◆ **Work item**
Return every line in the entries below where the word "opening" shows up.

◆ **Supplied material**
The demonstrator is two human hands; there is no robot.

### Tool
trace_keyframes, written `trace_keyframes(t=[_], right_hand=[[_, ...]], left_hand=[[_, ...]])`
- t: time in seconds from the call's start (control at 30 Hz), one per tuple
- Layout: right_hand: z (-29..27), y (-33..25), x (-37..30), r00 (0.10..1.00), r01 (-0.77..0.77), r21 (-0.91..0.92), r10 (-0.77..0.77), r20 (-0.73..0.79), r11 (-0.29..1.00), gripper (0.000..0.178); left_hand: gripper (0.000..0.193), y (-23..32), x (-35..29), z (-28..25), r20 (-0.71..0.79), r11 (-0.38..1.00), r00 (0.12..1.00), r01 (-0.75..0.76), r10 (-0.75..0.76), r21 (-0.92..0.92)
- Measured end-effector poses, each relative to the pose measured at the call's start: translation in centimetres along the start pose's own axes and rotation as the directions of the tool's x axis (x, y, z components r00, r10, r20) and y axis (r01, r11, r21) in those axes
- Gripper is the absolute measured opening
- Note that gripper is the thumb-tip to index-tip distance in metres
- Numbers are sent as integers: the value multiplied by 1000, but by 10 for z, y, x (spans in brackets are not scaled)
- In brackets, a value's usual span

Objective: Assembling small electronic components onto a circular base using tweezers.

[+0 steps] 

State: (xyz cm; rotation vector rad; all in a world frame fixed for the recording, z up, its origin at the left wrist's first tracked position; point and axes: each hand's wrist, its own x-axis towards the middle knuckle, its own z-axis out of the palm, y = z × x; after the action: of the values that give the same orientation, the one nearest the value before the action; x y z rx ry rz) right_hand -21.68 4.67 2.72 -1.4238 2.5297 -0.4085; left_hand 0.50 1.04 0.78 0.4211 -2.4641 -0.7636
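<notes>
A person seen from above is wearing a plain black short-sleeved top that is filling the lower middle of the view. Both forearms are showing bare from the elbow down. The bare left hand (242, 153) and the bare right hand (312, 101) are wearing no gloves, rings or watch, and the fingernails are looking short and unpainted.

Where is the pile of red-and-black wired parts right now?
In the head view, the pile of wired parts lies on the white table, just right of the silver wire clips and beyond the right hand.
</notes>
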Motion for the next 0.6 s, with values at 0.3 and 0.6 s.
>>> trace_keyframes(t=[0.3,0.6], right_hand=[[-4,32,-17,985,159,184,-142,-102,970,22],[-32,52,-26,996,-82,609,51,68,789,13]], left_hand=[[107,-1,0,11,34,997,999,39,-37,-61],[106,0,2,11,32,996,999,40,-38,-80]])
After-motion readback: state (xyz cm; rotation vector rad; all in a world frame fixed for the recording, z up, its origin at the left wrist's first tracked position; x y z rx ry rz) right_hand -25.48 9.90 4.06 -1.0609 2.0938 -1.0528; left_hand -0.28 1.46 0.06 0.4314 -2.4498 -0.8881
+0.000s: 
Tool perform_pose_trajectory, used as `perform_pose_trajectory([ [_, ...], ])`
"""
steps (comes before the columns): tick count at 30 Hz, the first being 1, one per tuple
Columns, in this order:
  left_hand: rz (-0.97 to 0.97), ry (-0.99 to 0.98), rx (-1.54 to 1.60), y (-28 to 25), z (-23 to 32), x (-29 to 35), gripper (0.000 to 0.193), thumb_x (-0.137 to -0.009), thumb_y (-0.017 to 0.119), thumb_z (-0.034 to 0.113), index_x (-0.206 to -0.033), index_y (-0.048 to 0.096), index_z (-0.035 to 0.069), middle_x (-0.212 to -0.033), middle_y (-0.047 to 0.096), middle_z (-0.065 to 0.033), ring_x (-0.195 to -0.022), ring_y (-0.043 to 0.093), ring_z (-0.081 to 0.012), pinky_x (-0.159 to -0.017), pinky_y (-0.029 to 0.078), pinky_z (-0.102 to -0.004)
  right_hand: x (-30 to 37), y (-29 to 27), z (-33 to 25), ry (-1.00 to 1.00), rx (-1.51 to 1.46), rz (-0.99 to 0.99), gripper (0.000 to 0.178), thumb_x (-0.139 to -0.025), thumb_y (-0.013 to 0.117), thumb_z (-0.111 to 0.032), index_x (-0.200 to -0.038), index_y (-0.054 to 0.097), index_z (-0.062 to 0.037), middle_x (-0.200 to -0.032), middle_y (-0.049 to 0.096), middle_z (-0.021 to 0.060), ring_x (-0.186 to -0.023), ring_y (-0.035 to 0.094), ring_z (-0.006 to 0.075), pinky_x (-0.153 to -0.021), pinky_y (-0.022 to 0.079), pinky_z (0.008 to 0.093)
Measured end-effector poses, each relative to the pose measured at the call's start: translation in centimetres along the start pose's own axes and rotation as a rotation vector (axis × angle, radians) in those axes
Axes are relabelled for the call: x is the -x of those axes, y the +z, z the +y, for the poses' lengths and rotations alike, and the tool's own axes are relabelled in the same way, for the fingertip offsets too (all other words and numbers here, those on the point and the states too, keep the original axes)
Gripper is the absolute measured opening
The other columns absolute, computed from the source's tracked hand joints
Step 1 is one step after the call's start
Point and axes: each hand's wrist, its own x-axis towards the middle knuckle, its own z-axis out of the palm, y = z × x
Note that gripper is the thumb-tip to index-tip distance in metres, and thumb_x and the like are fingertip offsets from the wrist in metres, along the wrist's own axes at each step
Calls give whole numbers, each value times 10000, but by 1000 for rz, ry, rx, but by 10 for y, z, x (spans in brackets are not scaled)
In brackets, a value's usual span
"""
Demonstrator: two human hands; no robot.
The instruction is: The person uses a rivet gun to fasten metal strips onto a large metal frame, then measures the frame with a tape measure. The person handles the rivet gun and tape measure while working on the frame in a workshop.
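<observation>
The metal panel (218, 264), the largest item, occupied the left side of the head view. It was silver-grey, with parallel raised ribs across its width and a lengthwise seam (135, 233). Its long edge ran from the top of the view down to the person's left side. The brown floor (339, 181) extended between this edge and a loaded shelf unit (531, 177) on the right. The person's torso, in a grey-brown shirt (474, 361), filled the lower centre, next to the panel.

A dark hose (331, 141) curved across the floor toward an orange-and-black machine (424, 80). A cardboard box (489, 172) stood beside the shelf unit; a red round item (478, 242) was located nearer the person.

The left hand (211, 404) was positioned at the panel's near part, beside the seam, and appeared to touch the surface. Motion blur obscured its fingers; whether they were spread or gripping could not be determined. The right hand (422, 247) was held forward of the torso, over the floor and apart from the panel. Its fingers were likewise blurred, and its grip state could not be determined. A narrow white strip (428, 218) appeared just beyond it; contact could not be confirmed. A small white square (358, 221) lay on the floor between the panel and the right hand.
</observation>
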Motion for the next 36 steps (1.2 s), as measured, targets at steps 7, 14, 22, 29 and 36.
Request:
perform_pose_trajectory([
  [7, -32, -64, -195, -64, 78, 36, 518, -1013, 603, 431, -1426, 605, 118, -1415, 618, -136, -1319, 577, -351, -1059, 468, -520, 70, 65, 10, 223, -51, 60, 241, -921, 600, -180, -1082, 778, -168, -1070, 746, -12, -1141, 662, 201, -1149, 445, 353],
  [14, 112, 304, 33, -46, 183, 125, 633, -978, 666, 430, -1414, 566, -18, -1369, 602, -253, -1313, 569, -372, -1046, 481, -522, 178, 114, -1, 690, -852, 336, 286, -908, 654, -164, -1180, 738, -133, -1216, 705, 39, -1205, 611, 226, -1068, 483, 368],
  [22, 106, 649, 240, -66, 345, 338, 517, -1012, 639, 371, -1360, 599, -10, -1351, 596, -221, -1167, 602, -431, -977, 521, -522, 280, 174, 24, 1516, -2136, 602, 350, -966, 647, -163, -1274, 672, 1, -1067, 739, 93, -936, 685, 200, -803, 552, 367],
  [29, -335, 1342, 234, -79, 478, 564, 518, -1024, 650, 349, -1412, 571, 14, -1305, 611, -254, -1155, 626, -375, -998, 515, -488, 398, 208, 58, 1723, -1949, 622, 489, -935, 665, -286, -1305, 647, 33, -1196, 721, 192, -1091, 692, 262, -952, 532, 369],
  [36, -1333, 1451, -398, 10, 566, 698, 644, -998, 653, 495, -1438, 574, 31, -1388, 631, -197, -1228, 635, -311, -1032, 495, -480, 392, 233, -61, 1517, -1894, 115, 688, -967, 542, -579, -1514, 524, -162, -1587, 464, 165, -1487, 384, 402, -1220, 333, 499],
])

◆ **Solution**
- Gripper is the absolute measured opening
Gripper is the absolute measured opening

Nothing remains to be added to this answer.